Роман прикинул: «Если Рен — камень, то эта курьерша — коса. Посмотрим, кто кого. Но между косой и камнем пальцы всовывать не стоит». Мыколе в тот день пришлось дважды наведываться к «мертвому пункту» — конец не близкий. Второй раз относил он грепс для Рена. Кто-то — а кто, один Рен знает, — заберет листочек бумаги с непонятными для посторонних значками из дупла старого замшелого дуба на дальней опушке леса, понесет дальше, к следующему контактному пункту. Там он попадет в другие руки, опять-таки неизвестные Мыколе. И только дня через два — три прочитает шифровку сам Рен.
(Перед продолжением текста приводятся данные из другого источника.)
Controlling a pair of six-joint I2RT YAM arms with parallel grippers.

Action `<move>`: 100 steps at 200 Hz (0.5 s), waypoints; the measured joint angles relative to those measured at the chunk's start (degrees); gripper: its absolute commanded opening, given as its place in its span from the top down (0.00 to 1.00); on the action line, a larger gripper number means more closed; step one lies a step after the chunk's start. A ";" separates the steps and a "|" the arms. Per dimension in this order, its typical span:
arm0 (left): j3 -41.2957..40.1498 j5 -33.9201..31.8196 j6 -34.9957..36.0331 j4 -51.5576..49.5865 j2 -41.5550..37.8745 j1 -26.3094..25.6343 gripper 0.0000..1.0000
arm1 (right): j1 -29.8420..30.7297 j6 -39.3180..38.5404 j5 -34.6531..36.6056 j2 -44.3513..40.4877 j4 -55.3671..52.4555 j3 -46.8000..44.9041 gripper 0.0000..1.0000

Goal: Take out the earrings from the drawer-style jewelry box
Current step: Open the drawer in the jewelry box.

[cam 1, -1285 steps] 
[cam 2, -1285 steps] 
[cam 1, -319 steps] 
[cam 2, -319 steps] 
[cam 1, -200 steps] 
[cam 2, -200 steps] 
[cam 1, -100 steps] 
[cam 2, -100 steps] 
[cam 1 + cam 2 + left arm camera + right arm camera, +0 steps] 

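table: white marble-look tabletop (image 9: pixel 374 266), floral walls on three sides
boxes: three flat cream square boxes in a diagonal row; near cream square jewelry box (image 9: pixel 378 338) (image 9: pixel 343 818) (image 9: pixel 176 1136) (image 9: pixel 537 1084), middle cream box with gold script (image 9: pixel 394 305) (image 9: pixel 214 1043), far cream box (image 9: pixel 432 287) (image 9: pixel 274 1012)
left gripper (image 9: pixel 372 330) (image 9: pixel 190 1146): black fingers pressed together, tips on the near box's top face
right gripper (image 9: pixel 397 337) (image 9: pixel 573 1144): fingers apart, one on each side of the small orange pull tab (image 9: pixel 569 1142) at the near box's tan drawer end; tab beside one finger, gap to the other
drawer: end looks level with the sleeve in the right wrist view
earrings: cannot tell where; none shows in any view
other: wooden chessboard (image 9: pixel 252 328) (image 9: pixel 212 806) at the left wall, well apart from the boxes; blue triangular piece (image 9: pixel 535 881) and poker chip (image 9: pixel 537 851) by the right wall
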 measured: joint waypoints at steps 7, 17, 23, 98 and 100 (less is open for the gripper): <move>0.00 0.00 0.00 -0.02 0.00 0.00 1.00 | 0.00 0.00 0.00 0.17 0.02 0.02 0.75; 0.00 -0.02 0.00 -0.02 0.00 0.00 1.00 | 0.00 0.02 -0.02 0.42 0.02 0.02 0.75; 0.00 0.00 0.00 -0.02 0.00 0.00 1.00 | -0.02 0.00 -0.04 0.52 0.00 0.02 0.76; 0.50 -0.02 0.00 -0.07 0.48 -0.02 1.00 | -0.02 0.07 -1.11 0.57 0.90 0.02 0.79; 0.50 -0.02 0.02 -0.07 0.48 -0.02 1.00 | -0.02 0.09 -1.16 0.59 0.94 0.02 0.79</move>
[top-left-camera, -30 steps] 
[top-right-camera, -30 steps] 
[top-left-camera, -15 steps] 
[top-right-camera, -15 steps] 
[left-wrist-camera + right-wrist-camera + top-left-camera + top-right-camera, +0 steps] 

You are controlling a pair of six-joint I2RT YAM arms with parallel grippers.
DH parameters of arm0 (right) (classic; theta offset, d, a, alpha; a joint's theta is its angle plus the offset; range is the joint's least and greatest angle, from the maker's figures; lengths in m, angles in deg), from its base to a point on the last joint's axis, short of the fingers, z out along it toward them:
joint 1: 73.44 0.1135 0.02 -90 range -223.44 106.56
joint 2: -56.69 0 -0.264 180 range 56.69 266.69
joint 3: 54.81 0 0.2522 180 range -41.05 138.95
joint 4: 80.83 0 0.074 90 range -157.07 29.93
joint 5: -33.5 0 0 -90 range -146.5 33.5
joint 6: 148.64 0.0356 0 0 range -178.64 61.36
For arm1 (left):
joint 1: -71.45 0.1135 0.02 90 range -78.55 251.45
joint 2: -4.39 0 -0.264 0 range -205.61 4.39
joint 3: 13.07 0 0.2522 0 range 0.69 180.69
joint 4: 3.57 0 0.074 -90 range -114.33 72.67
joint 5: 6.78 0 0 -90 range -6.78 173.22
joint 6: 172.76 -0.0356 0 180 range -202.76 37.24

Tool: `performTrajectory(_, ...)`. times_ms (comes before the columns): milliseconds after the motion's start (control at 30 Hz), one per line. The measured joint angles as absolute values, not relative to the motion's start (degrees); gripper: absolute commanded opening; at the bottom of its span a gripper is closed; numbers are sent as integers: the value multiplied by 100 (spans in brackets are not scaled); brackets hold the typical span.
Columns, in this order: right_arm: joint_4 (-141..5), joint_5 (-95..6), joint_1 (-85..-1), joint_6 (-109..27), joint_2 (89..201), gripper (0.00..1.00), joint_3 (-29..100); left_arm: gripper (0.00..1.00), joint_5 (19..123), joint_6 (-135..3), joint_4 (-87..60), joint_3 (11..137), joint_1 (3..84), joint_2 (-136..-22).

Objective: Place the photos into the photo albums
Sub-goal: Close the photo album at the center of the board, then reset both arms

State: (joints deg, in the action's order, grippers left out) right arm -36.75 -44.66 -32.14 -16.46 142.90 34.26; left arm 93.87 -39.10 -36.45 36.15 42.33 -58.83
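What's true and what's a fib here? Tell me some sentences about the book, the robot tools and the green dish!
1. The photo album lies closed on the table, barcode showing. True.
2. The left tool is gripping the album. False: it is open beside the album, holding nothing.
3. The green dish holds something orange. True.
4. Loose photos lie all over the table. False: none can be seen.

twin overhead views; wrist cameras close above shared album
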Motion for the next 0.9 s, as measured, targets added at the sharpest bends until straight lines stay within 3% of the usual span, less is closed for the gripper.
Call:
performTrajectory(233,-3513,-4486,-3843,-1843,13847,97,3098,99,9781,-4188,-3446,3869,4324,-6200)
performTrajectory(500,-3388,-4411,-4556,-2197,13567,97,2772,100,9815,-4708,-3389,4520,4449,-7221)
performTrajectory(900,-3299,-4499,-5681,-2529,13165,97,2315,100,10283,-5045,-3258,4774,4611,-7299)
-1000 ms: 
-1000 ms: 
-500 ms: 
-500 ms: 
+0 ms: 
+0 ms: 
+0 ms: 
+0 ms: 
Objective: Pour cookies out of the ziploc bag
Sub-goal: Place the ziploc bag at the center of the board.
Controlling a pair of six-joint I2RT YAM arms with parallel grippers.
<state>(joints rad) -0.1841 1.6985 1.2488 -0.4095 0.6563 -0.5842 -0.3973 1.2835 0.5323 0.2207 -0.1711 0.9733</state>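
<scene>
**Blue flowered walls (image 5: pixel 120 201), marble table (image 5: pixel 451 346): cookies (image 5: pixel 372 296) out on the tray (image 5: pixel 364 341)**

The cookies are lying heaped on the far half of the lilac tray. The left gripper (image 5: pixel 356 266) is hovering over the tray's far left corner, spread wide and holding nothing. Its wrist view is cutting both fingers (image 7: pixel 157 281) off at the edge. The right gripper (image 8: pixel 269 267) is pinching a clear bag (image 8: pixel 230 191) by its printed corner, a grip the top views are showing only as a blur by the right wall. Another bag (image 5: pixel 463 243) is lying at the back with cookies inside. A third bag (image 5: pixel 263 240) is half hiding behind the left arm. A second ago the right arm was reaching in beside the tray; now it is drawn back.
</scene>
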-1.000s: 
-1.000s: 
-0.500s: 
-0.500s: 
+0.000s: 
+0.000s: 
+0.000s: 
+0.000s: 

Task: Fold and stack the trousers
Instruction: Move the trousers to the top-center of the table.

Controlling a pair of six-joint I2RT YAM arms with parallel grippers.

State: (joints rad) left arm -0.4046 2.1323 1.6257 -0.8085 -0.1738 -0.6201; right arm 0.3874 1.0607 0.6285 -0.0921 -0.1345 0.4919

И день прошел, и второй, и третий. Роман и Ива переговорили о многом, но друзьями не стали: к радости Ванды, Ива держала «боевика» на расстоянии. Однажды Роман спросил:
— Почему решила литературу в институте штудировать? Ведь ты могла выбирать науки, так я понимаю? И как вообще в институтах учатся? Я и близко к ним не подступался — когда окончил восемь классов, война началась.
— Если всерьез спрашиваешь, то расскажу.
— Ох, горе мое, лыхая годына, — хлопнул Роман кулаком по столу. — И почему ты в каждом слове подвох ищешь? Если у меня характер с перцем, то твой с самой злой ведьмы списан…
— Обменялись комплиментами. А филологом решила я стать вот почему… Конечно, ты слышал песни «Виють витры, виють буйни…», «Ой, не ходы, Грицю…», и сам, наверное, не раз их пел…
Ива рассказала, что еще в доме отца своего, профессора литературы, слышала о том, будто слова и музыку к этим и другим песням написала молодая дивчина. Поют их из поколения в поколение, стали они народными, спроси любого — песни знает, а кто их написал — нет. И во всех песенниках под заглавиями значится: «Слова и музыка народные». Родилась мечта — отыскать, найти в глубине времен имя чудесной народной поэтессы. Пришлось перечитать сотни книг, многие часы просидеть в библиотеках. Был бы жив отец, он бы порадовался такому прилежанию дочери. Но отца не стало, и надолго пришлось отложить поиски — война, оккупация, «отчизна позвала под ружье» — так сказала Ива. Лишь совсем недавно, уже в институте, ей снова удалось продолжить поиски. И вот что она установила. Жила в Полтаве юная красавица. Принадлежала к знатному и славному роду козацкому, отец ее сложил голову в боях с врагами Украины.